What is being asked:
What is needed is an exact copy of all the data.
Supplied information Block Start
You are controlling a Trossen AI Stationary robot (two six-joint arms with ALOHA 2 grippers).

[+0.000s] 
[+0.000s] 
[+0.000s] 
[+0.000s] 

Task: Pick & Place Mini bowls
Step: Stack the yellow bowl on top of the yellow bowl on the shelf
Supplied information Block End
Response box:
You are controlling a Trossen AI Stationary robot (two six-joint arms with ALOHA 2 grippers).

[+0.000s] 
[+0.000s] 
[+0.000s] 
[+0.000s] 

Task: Pick & Place Mini bowls
Step: Stack the yellow bowl on top of the yellow bowl on the shelf

Nothing else is needed to complete the answer.